- _WHAT THE EXERCISE ASKS_:
The answer is the data repeated in full, with no pictures included.

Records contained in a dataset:

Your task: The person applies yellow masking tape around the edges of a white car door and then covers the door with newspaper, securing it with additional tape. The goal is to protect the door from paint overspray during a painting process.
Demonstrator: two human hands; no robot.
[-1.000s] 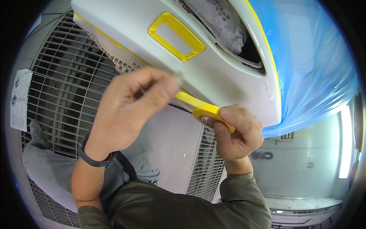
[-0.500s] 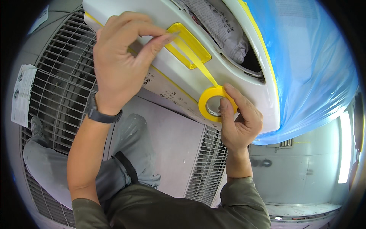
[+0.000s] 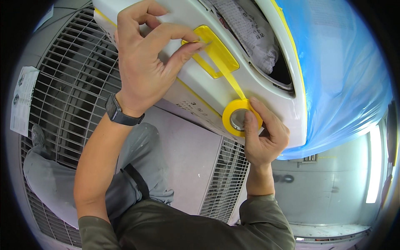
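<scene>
My right hand [image 3: 266,135] grips a roll of yellow masking tape [image 3: 228,125] by its rim, thumb over the near face. A strip of tape [image 3: 234,84] runs taut from the roll up to my left hand [image 3: 152,62], whose thumb and forefinger pinch its free end. The strip passes over a rectangular recess [image 3: 223,52] in a white bumper-like panel [image 3: 277,112]. Yellow tape lines that recess, though a pale patch shows beside the strip near my left fingertips. The other fingers of my left hand are curled loosely.
Blue plastic film [image 3: 337,75] covers the body at the right. Crumpled newspaper [image 3: 254,37] fills an opening in the white panel. Printed paper [image 3: 187,104] hangs along its lower edge. Metal floor grating [image 3: 71,83] lies at left, a sheet of paper [image 3: 24,100] on it.
My left hand has shifted right and slightly down in the picture, still pinching the tape end. The roll in my right hand sits a little lower and further right.
</scene>
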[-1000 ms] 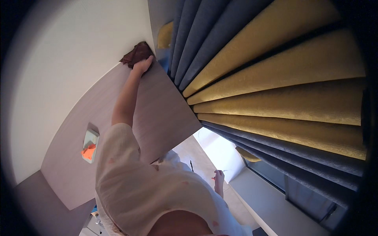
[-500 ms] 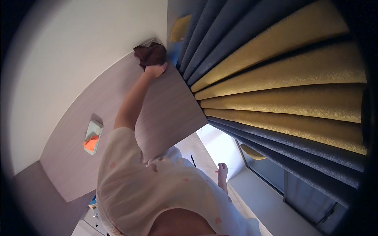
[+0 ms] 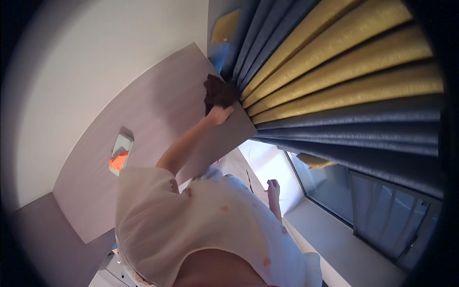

- _RESULT FOR THIS TASK_:
Your task: The person applies yellow masking tape around the edges of a white car door and then covers the door with newspaper, securing it with additional tape. The goal is to protect the door from paint overspray during a painting process.
Demonstrator: two human hands; no robot.
[-1.000s] 
[-0.500s] 
[+0.000s] 
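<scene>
My right hand [image 3: 266,135] grips a roll of yellow masking tape [image 3: 228,125] by its rim, thumb over the near face. A strip of tape [image 3: 234,84] runs taut from the roll up to my left hand [image 3: 152,62], whose thumb and forefinger pinch its free end. The strip passes over a rectangular recess [image 3: 223,52] in a white bumper-like panel [image 3: 277,112]. Yellow tape lines that recess, though a pale patch shows beside the strip near my left fingertips. The other fingers of my left hand are curled loosely.
Blue plastic film [image 3: 337,75] covers the body at the right. Crumpled newspaper [image 3: 254,37] fills an opening in the white panel. Printed paper [image 3: 187,104] hangs along its lower edge. Metal floor grating [image 3: 71,83] lies at left, a sheet of paper [image 3: 24,100] on it.
My left hand has shifted right and slightly down in the picture, still pinching the tape end. The roll in my right hand sits a little lower and further right.
</scene>
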[-1000 ms] 
[-500 ms] 
[+0 ms] 

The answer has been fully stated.